4月14日、イギリスの名門オックスフォード大学ラグビー部は兵庫県伊丹市にいた。
同チームの2nd XVにあたるグレイハウンズ(Greyhounds)が創部100周年を迎える今年、同じく創部100周年の京都大学ラグビー部を訪問するために来日した。
このツアー中に、初めて県立伊丹高校訪問が実現された。
両校の繋がりは故・奥克彦大使だ。
かつて伊丹高校ラグビー部のジャージーを纏った同氏は、のちに日本人として初めてオックスフォード大学ラグビー部の1st XVとしてプレーした。
その後は外交官として活躍したが、2003年イラクへ派遣中に凶弾に倒れた。
同氏を偲んで伊丹高校ラグビー部OB、オックスフォード大学ラグビー部OBらがタッグを組み準備を進め、遂にこの日の訪問が実現した。
当日グラウンドに到着したオックスフォード大学の面々を待っていたのは、伊丹高校の『最大級のおもてなし』。
ブラスバンド部の演奏に加え、各クラス代表の生徒らが手作りのグレイハウンズのジャージー色の旗を振りながら道を作って歓迎した。
グレイハウンズの学生らが校舎の側を通れば、校舎の窓から顔を覗かせる生徒からも大きな歓声があがった。
グラウンドでの式典後、グレイハウンズの各選手は各クラスルームに分かれて文化交流の時間を楽しんだ。

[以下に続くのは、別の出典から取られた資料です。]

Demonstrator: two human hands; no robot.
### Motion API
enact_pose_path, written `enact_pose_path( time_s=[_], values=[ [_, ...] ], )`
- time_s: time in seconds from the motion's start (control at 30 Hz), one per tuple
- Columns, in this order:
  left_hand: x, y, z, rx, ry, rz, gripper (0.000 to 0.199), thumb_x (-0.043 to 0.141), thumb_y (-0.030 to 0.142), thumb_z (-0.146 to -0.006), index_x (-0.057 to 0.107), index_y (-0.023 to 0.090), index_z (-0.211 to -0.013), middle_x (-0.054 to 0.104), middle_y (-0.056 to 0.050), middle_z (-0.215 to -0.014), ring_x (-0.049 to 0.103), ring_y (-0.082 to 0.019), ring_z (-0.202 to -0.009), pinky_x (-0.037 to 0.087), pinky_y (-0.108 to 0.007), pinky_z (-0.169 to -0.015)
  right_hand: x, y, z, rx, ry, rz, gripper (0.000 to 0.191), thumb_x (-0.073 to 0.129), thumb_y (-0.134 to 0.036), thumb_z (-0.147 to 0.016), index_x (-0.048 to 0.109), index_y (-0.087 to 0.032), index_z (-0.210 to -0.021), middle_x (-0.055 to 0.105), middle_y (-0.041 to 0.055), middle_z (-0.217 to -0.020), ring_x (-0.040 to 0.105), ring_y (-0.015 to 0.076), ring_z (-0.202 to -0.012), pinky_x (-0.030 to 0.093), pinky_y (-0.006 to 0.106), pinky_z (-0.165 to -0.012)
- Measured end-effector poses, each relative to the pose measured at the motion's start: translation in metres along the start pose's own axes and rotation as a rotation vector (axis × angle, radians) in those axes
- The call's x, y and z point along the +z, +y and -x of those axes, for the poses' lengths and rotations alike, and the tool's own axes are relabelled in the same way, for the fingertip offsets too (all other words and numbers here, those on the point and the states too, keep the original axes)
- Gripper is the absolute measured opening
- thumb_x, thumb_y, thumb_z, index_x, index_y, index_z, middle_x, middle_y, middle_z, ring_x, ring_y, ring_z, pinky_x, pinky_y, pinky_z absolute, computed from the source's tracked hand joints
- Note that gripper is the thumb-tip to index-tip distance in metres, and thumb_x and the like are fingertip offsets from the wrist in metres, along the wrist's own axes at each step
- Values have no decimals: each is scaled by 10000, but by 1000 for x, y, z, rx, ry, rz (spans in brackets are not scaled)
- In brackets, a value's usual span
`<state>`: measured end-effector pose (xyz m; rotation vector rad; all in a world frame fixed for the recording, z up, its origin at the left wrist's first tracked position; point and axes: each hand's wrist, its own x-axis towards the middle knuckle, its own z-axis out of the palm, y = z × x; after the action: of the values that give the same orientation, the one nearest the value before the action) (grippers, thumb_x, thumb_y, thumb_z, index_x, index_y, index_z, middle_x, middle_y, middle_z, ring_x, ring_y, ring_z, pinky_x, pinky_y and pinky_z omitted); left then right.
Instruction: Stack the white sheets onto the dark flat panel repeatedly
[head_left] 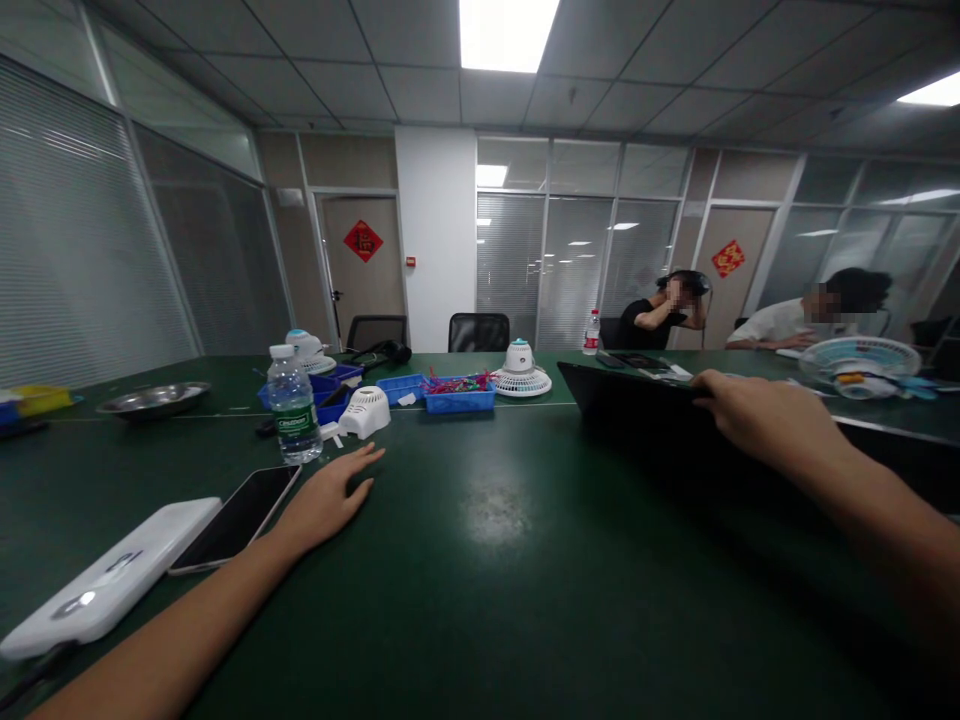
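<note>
My left hand [330, 500] rests on the dark green table [480, 600], fingers apart and holding nothing. Just left of it lies a phone [238, 520] with a dark screen, and a white power bank [112, 575] is beside that. A clear water bottle [293, 410] with a green label stands behind the hand. On the right, my right hand [750, 410] grips the upper edge of a thin black panel [645, 410], which is tilted up from the table. Its lower part fades into shadow, and some of my right fingers are hidden behind its edge.
Blue trays [460, 401], one with coloured pieces, a white fan part [521, 372] and a white housing [365, 412] stand mid-table. A metal dish [155, 399] lies left. Two people [649, 325] sit across at the right, near a round fan cover [859, 360].
</note>
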<state>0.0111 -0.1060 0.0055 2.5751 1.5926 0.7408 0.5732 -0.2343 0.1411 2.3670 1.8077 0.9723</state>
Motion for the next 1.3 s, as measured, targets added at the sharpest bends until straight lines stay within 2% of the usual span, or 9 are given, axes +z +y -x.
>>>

あるクラスでは、伊丹高校の生徒が自分の夢を語り、オックスフォード大学の学生らと英語でディスカッション。中には、「同校卒業生の奥克彦氏のように日本と世界を繋ぐ立派な外交官になりたい。」と真剣な表情で語った生徒の姿もあった。
その他にも190㌢近いオックスフォードの学生に勇ましく腕相撲や立ち相撲の勝負を持ちかけた生徒、筋肉に興味津々の生徒、英語の参考書にサインをもらう生徒など、貴重な交流を思い思いのやり方で楽しんでいた。
その後、グレイハウンズの選手は同校ラグビー部とともにグラウンドで汗を流した。
言語や国籍、世代も異なる両者が互いを理解しようと取り組む姿勢が印象的だった。
グレイハウンズの主将レオ・カリー選手は「ブラスバンドの演奏やチームカラーの旗を振って歓迎してくれる等、学校に到着してから驚きの連続でした。この機会のきっかけとなった奥克彦氏についてはもちろん部員全員が存じ上げています」と話した。
「オックスフォード大学ラグビー部のクラブハウスには今も写真が飾られています。今日は日本の高校生と交流する貴重な経験を得ることができ、感謝しています。」と一日を振り返った。
今回の日本ツアーの団長レジ・クラーク氏は「友人である奥克彦氏の母校を初めて訪問することができ、非常に嬉しく思います。伊丹高校の生徒の皆さんと交流する機会をいただき、学生たちにとって日本の社会に触れる素晴らしい機会となりました。」と表情を緩めて語った。
時間としては一日だけかもしれない。
しかし、一人の日本人とその友人らが繋いだ日英の絆は、楕円球と同じように確かに次世代に繋がった。